O jogo político do PSDB na Paraíba continua empatado. O ex-governador paraibano Cássio Cunha Lima não desiste de apoiar Ricardo Coutinho para governador; em contrapartida, Cícero Lucena também não desiste de ser o candidato tucano ao Palácio da Redenção. Cada um tem suas razões. Cada um tem seus motivos. Cada um tem suas apostas, também.

Cícero aposta num retrospecto de amizade e fidelidade ao PSDB. Ele e Serra são amigos de longas datas e quando o governador de São Paulo foi candidato a presidente, o apoiou incondicionalmente, enquanto Cássio e sua turma, a partir de Campina Grande, lançaram os famosos comitês tucanos pró-Lula. Lembram-se deles?

Para Cássio, a aposta é outra. Não que a candidatura de Serra signifique o fim de seus planos de apoiar o prefeito da capital para o Governo do Estado. Mas que sem Serra na disputa presidencial ele ficaria livre, ficaria. Isso porque, a preço de hoje, o PSDB não tem outra liderança nacional que possa ‘topar a parada’, com a desistência de Aécio Neves (já anunciada) e de Serra (que a cada dia mais acreditada).

Esse é um dos motivos que levam Cássio a manter a posição e apostar suas fichas no apoio a Ricardo Coutinho. Mas alguém pode dizer que a desistência de Serra é difícil de ocorrer. Não é não. Eu já disse e repito: tenho muita convicção de que a ministra Dilma Roussef, até a campanha, vai crescer muito, a ponto de poder ultrapassar Serra (se ele mantiver a candidatura, é claro), podendo sair vitoriosa.

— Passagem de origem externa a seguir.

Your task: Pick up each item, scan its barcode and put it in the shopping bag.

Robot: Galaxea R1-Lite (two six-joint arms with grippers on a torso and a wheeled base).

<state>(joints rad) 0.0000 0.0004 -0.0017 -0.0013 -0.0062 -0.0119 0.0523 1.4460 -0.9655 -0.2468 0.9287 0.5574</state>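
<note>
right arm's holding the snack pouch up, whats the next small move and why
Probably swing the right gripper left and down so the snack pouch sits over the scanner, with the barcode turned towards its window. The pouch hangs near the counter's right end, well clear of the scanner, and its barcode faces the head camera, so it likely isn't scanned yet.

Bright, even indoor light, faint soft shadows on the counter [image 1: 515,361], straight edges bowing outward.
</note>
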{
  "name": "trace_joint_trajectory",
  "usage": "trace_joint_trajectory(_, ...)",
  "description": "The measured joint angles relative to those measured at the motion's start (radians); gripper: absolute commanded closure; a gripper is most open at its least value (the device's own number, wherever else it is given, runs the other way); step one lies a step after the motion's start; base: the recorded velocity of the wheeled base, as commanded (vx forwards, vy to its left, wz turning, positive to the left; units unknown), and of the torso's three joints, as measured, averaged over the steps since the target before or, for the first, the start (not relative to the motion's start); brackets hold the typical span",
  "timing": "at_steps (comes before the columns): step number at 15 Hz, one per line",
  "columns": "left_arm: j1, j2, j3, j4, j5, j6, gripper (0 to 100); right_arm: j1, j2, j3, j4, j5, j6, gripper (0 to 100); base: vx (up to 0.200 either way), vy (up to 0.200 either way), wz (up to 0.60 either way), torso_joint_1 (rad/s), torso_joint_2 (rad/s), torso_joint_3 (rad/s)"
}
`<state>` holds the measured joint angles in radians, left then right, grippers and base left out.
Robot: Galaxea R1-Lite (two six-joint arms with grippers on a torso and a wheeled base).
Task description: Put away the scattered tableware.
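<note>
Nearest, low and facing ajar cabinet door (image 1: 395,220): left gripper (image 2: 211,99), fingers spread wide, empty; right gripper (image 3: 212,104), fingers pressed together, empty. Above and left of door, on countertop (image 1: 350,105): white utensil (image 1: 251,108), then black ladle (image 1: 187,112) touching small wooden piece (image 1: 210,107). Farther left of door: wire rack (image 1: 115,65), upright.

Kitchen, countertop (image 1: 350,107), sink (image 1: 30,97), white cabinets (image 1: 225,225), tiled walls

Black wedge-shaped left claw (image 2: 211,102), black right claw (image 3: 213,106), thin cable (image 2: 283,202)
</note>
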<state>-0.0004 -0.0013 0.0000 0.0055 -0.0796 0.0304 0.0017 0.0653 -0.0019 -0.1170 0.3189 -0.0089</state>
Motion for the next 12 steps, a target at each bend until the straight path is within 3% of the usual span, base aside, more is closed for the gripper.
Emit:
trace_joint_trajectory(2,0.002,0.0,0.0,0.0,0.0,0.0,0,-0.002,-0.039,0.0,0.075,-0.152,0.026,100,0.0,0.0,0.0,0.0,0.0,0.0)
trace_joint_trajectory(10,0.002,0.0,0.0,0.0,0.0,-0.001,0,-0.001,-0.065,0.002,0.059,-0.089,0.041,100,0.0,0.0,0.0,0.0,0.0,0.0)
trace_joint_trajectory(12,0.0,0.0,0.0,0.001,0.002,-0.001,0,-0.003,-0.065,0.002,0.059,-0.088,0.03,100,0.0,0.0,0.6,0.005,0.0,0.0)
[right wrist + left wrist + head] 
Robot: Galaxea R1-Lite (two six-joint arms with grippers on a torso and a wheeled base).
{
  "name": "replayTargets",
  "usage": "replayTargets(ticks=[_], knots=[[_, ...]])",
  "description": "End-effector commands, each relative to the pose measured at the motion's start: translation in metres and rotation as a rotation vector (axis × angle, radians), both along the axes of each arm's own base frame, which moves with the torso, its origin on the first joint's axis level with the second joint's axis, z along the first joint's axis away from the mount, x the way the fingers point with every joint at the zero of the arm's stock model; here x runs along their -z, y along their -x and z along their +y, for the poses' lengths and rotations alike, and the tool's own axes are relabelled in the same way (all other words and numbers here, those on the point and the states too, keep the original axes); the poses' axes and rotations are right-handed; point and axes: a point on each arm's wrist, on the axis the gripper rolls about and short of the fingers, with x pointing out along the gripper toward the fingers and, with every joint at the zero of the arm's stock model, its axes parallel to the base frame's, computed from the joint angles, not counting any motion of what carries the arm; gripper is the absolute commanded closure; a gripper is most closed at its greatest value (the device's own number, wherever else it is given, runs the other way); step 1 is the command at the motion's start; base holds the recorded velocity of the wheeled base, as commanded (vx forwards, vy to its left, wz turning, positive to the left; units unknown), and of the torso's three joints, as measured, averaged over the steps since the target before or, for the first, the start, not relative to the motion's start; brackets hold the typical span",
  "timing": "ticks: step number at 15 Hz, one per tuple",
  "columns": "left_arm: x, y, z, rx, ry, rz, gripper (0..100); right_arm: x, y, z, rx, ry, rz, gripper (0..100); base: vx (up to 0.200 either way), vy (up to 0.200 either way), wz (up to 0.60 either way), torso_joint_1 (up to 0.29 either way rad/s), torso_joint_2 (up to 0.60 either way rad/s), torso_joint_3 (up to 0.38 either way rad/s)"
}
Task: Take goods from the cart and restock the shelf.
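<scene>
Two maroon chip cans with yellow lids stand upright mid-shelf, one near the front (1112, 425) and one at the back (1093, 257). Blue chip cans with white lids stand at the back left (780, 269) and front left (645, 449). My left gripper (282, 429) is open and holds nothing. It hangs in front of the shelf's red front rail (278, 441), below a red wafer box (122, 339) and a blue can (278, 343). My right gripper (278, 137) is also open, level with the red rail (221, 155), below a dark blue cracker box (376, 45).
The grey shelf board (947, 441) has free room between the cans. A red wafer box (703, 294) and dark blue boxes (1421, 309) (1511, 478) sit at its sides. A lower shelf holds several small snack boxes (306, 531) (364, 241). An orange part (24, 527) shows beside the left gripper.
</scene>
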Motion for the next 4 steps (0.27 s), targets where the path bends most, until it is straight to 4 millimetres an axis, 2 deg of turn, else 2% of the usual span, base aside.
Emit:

Dilma iniciou sua estratégia política com a máxima de que o importante é chegar na frente, não sair na frente. Ela não demonstrou interesse em subir rapidamente nas pesquisas, a ponto de alcançar logo Serra. Isso é notado no dia a dia da ministra e nas estratégias de marketing dos petistas. Nada que bata de frente com o tucano, para não criar a disputa direta entre os dois.

A estratégia inicial de dar corda a Serra e evitar a candidatura de Aécio deu certo. Agora é com Serra, que entende muito bem os riscos de ir para uma campanha presidencial e, novamente, não lograr êxito, podendo, muito bem, ir para uma campanha de reeleição praticamente assegurada.

Por aí vemos que se a tendência de crescimento de Dilma e a de queda de Serra, verificada nas últimas pesquisas, continuar, a desistência fatalmente virá. Ou alguém duvida? Alguém no lugar de Serra arriscaria? Se a aproximação entre os dois continuar até o prazo para a definição das candidaturas (início de abril), o tucano poderá bater asas da candidatura e tchau!

O jornalista Josias de Sousa, em seu Blog na Folha, diz que até o DEM está impaciente com a situação. Ele cita uma reunião dos Democratas em que “um a um os presentes forma expressando sua irritação com a decisão de Serra de priorizar o governo de São Paulo em detrimento da campanha”. Ele também diz que “o DEM espanta-se com o crescimento da candidata de Lula nas pesquisas”.

E completa: “avalia-se que, sem contrapontos, Dilma vai encostar no rival”. Se isto ocorrer, ficará bem mais difícil para tucanos e democratas costurar qualquer acordo em torno da candidatura de Serra. Ou de outra do tucanato.

Por essas e outras que as definições na Paraíba estão sendo empurradas com a barriga. Reuniões pra lá, reuniões pra cá, e nada. Nozinho difícil esse, não?